NEWFANE-Mankind is a narrative species, argues Newfane author Deborah Lee Luskin, and hunting has been one of its chief topics for thousands of years. Now she is adding to the conversation.
Luskin's new book, a piece of narrative nonfiction called Reviving Artemis: The Making of a Huntress, is the story of how she, a New York–born Ph.D., a writer, and an educator, turned herself into a Vermont deer hunter.
The book will be published Nov. 4 by Sibylline Press. The release date nestles close to Vermont's rifle and shotgun deer hunting season, which runs from Nov. 15 to 30.
Luskin, 69, a Vermonter for 41 years who long served as Newfane town moderator, started learning to hunt because she was frightened of getting lost in the woods. Her book describes the four-year journey of becoming a hunter, from its inception as an idea, to her discovery that she is a naturally good shot, to page 230, when she finally kills her first buck.
"People say, 'Heard you got a deer,' and they want to hear that story," Luskin told The Commons (where she was a regular columnist and remains an occasional contributor). "As if the story was just that moment between the time I sat down to drink my water and the moment I shot the deer."
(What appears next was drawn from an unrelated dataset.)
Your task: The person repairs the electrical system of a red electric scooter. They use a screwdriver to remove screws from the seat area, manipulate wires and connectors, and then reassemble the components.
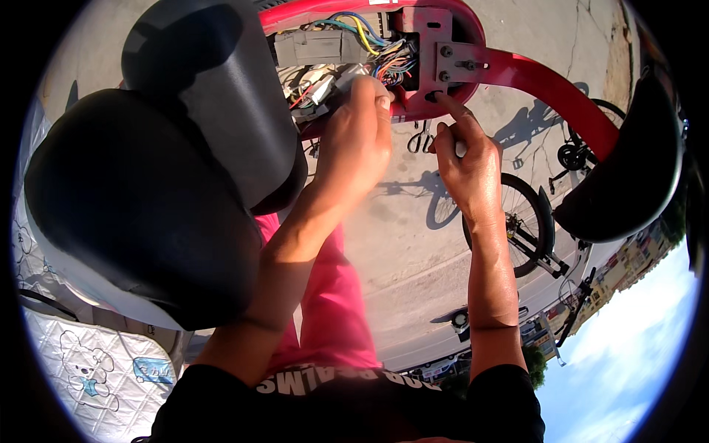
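Note:
A red metal frame [332,11] holds an open compartment with bundled coloured wires [391,63], a grey taped block [317,46] and white connectors. On its right is a bolted plate [461,55]. My left hand [354,140] is curled at the compartment's lower edge beside the wires; what its fingers hold is hidden. My right hand [469,166] has its index finger at a dark hole [434,96] below the bolts, its other fingers curled round something small and pale that I cannot make out.
Black padded seats [133,207] fill the left, above a quilted printed cover [88,369]. A curved red tube [554,96] leads right to another black pad [620,192]. Bicycles [517,251] stand on the concrete [399,258] beyond, with a road and buildings at lower right.

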A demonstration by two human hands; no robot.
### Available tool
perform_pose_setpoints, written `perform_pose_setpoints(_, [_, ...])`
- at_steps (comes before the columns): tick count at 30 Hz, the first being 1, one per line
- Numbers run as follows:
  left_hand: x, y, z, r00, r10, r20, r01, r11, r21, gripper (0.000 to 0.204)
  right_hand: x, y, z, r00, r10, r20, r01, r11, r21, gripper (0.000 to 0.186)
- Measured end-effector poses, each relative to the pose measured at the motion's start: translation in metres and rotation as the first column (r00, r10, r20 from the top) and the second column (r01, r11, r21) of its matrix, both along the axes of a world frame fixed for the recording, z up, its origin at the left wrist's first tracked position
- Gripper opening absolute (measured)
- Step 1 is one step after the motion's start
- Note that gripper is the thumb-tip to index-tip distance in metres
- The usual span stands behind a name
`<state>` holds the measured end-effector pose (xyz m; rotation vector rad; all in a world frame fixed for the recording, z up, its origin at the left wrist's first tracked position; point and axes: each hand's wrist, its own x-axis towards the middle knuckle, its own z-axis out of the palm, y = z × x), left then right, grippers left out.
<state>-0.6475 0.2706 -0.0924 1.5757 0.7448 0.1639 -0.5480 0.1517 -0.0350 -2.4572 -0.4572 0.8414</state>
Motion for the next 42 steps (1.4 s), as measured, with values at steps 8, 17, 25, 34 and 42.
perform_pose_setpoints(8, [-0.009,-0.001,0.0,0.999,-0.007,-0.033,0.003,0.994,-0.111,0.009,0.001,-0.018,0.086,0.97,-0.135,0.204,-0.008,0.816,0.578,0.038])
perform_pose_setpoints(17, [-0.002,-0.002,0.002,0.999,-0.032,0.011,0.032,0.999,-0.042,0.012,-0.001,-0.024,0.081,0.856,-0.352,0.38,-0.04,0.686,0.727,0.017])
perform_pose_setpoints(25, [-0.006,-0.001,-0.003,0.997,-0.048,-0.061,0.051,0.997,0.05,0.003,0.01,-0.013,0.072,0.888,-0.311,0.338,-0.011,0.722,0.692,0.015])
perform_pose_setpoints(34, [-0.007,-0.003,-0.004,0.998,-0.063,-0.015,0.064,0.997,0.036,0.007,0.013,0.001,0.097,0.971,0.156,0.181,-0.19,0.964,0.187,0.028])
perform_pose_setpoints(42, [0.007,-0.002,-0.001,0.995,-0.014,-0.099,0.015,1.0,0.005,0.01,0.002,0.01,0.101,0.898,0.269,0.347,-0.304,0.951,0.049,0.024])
But that's not it, she said.
"It was four years getting there, and another two weeks before he went into my freezer, and another week before we ate it," Luskin said. "Then there's the afterlife, the story of how it changed me. How I went into the woods that day and felt the tree against my knee and had that sense of, 'I'm part of the forest.'
"The trees are breathing. There's all this rich decay. I just had that moment," she continued. "That's what I was hoping to leave people with, this awe and connection to nature, and that I have a place there."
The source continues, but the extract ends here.